ACTION ITEM ▸
Scan the entries line by line and return those with "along".

▽

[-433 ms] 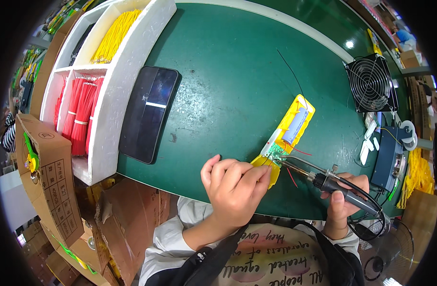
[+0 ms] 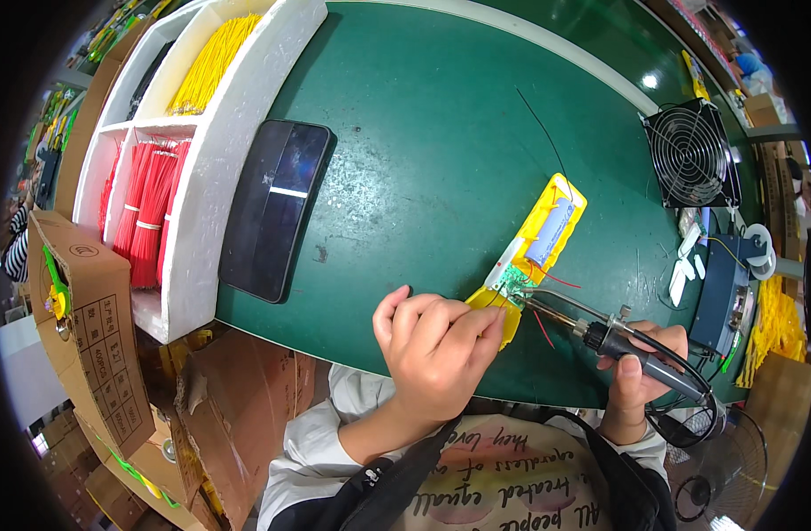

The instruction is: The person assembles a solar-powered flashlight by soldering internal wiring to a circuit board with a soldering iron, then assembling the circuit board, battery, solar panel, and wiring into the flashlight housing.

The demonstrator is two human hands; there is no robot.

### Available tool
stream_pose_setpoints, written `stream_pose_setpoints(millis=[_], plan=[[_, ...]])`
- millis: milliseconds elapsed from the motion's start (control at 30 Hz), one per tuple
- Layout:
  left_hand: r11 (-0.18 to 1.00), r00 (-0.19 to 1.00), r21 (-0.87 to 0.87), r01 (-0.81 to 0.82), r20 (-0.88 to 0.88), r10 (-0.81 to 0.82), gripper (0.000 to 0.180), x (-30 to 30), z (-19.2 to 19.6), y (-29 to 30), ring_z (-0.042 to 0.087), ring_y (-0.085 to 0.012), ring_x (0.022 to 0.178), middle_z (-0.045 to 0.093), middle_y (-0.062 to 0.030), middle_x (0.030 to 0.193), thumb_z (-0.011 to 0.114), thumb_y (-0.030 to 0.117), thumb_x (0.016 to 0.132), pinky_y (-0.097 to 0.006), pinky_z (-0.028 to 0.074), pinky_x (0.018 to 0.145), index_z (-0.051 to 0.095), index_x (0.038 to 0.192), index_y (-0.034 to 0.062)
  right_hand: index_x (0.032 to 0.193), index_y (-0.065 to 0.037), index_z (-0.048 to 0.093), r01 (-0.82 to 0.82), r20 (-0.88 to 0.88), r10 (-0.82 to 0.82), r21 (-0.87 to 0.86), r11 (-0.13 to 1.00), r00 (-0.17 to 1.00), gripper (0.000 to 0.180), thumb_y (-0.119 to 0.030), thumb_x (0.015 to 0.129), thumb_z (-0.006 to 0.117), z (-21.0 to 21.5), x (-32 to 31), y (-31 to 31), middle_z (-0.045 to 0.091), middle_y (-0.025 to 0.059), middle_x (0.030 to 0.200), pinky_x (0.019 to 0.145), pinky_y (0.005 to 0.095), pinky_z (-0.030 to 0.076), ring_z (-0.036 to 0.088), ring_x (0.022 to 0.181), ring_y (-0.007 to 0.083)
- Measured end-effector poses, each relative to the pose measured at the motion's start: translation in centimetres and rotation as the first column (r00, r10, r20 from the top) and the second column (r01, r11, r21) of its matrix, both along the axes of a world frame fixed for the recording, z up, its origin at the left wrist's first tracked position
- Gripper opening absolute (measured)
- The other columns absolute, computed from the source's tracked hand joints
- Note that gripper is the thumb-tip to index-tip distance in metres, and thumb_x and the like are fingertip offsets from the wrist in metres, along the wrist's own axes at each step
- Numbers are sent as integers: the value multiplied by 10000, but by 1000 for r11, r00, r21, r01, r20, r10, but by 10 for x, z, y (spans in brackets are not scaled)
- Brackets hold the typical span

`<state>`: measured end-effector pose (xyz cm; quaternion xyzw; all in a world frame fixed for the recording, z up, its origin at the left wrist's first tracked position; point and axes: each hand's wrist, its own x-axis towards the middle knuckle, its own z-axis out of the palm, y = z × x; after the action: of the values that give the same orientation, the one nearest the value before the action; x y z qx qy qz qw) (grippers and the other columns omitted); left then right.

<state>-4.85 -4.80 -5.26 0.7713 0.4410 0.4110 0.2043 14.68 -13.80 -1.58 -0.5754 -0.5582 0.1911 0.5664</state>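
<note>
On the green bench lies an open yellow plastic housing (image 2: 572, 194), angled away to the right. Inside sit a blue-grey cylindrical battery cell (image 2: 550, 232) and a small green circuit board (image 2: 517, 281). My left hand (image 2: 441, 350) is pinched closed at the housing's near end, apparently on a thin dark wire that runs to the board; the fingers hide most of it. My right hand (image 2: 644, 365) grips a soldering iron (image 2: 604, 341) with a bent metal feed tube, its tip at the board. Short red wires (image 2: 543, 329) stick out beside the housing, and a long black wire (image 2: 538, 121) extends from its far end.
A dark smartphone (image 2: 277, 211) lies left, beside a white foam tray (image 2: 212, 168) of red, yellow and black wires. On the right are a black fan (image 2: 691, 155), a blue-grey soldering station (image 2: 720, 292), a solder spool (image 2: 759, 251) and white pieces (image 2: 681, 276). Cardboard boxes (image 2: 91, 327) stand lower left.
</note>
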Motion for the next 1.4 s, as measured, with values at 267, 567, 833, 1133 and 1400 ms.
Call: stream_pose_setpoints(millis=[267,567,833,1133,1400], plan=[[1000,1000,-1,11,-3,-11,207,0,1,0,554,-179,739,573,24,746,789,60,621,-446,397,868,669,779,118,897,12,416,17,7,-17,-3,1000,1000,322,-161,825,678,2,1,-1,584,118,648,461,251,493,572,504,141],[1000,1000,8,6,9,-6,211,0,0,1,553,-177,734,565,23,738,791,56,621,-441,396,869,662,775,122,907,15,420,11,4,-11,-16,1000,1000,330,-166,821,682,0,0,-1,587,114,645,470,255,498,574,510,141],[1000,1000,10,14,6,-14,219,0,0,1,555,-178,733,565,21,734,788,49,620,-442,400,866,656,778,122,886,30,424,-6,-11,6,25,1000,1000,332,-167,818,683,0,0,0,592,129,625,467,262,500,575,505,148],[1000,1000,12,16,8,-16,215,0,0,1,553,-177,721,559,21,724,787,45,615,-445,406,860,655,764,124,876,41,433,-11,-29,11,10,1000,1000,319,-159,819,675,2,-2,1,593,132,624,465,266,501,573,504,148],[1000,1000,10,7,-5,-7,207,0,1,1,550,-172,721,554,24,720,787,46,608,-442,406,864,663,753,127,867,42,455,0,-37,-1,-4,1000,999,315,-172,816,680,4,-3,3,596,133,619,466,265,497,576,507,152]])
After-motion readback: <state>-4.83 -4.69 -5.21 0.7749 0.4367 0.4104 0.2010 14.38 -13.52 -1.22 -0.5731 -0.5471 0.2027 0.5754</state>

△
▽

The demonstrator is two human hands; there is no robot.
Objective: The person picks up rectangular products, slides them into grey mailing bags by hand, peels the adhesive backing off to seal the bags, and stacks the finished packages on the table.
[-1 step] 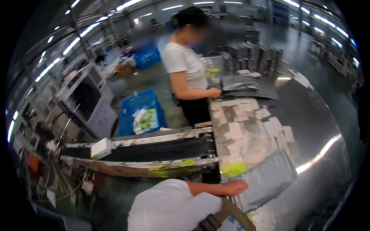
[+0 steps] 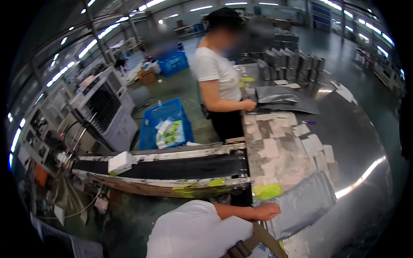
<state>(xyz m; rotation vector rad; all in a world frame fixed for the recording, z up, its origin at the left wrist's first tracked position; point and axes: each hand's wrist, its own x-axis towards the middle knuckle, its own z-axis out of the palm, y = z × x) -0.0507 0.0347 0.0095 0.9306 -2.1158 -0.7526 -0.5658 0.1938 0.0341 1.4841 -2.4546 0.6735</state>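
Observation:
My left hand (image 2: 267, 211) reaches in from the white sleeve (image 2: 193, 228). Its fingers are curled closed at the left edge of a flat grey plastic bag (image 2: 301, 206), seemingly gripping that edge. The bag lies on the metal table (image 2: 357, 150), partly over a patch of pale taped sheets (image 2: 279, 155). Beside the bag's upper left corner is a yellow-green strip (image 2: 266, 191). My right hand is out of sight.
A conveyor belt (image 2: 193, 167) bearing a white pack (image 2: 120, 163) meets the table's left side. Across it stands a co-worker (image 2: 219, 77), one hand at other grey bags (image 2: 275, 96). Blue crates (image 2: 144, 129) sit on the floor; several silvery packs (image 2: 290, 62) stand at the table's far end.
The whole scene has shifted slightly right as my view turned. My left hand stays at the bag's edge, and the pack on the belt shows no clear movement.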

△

TASK RESPONSE ▸
- Measured end-effector poses, each relative to the pose measured at the motion's start: translation in centimetres and rotation as the first column (r00, r10, r20 from the top) and the second column (r01, r11, r21) of its matrix, both along the axes of a world frame fixed for the recording, z up, its origin at the left wrist's first tracked position
- Note that gripper is the thumb-tip to index-tip distance in metres, and thumb_x and the like are fingertip offsets from the wrist in metres, along the wrist's own axes at each step

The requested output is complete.